#### Goal of the exercise:
Leave every picture out and give back the lines below from the first through the line that holds "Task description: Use", exactly as written.

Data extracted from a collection
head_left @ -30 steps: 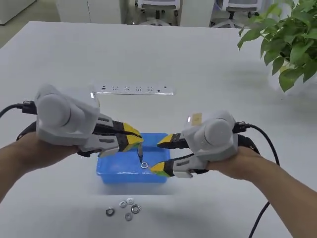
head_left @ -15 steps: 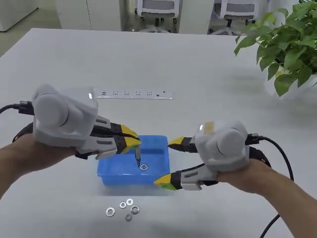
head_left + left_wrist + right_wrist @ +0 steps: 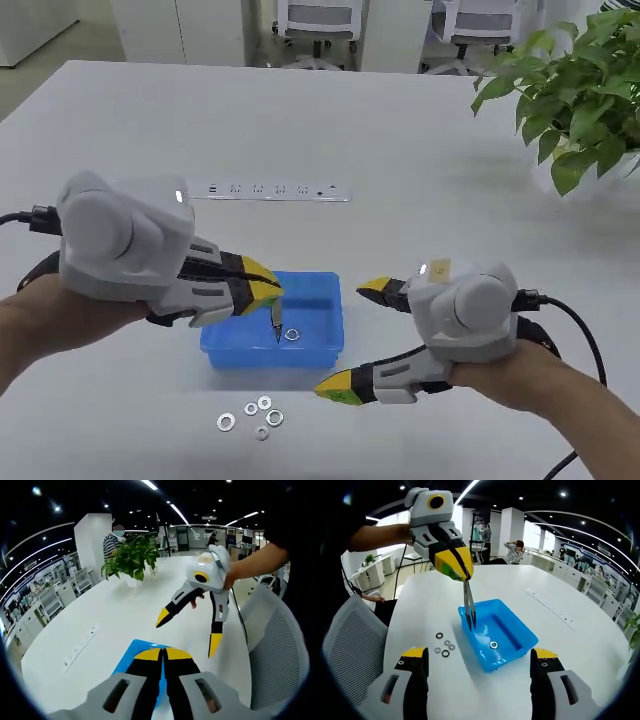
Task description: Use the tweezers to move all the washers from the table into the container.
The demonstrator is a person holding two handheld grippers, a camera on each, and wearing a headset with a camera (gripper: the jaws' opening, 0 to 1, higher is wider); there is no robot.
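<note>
One washer [image 3: 291, 334] lies in the container [image 3: 262, 355] beside tweezers [image 3: 277, 324] the left claw [image 3: 270, 288] clamps; right claw [image 3: 345, 338] spread apart.

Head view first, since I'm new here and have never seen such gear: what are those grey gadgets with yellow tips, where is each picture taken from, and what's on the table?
There is no robot here: a person holds a pair of hand-held tongs in each hand. The head view comes from a camera on the person's headset, looking down at the work. The two round pictures come from cameras riding on the tongs themselves.

The left tongs are shut on tweezers, whose tips point down over a blue container. One washer lies in it. The right tongs are open and hold nothing. Five more washers lie on the table in front of the container. Farther back are a power strip and a plant.
</note>
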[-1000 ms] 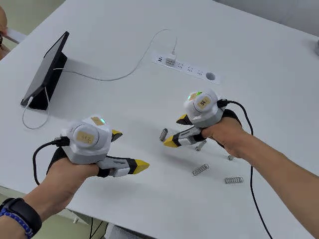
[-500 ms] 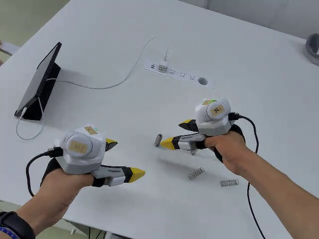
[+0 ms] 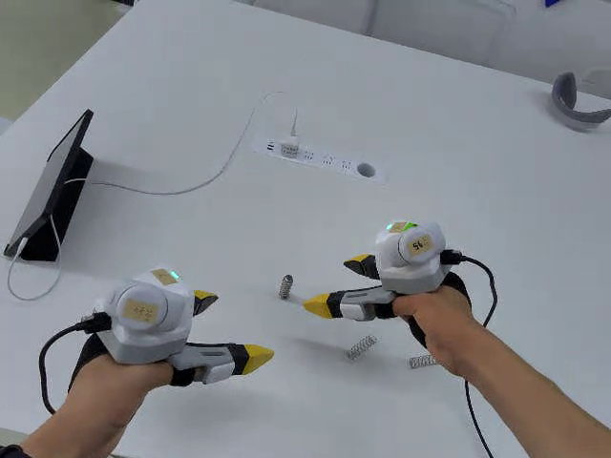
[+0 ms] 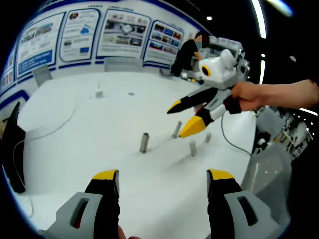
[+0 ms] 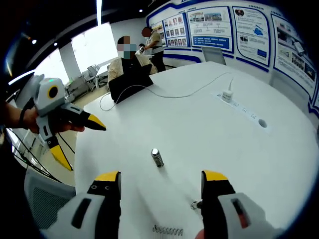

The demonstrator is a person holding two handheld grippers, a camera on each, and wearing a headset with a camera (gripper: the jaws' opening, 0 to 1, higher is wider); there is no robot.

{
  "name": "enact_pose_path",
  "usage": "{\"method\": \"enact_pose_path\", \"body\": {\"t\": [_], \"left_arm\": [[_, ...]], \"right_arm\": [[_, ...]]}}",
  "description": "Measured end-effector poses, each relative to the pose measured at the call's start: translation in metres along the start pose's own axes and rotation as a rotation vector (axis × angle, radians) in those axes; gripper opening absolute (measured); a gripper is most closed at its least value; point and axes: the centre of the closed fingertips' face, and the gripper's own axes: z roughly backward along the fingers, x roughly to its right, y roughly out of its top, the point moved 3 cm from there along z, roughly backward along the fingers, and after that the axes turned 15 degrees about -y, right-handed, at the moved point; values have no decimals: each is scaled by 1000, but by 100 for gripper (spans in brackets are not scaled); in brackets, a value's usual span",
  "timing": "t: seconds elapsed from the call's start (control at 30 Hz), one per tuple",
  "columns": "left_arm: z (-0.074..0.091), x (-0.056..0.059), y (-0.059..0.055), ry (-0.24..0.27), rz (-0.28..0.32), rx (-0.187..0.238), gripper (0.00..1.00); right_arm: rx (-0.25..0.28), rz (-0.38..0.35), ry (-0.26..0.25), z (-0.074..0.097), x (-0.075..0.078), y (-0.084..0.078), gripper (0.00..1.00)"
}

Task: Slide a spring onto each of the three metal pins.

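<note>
A short metal pin with a spring on it (image 3: pixel 285 286) stands upright on the white table (image 3: pixel 191 86). In the right gripper view this pin (image 5: pixel 157 157) rises just beyond my open right gripper (image 5: pixel 160 177), and another small pin (image 5: pixel 195 204) sits by the right jaw. My right gripper (image 3: pixel 336 283) is open, its lower tip just right of the sprung pin. Two loose springs (image 3: pixel 361 347) (image 3: pixel 421 362) lie under that hand. My left gripper (image 3: pixel 232 329) hangs open and holds nothing, nearer me and to the left. The left gripper view shows the sprung pin (image 4: pixel 144 142), a bare pin (image 4: pixel 193 148) and the right gripper (image 4: pixel 199 112).
A white power strip (image 3: pixel 320 158) with a plugged cable lies farther back. A dark tablet on a stand (image 3: pixel 48 186) is at the left edge. A grey curved object (image 3: pixel 578 100) rests at the far right. People stand beyond the table (image 5: pixel 132 55).
The head camera has shifted, so the whole scene sits lower and further left. My right gripper has drawn slightly back to the right of the sprung pin. Both grippers stay open.
</note>
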Motion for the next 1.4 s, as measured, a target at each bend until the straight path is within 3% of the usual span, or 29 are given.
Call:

#### Response to this exercise:
head_left @ -30 steps: 
head_left @ -15 steps: 
head_left + left_wrist + right_wrist @ +0 steps: 
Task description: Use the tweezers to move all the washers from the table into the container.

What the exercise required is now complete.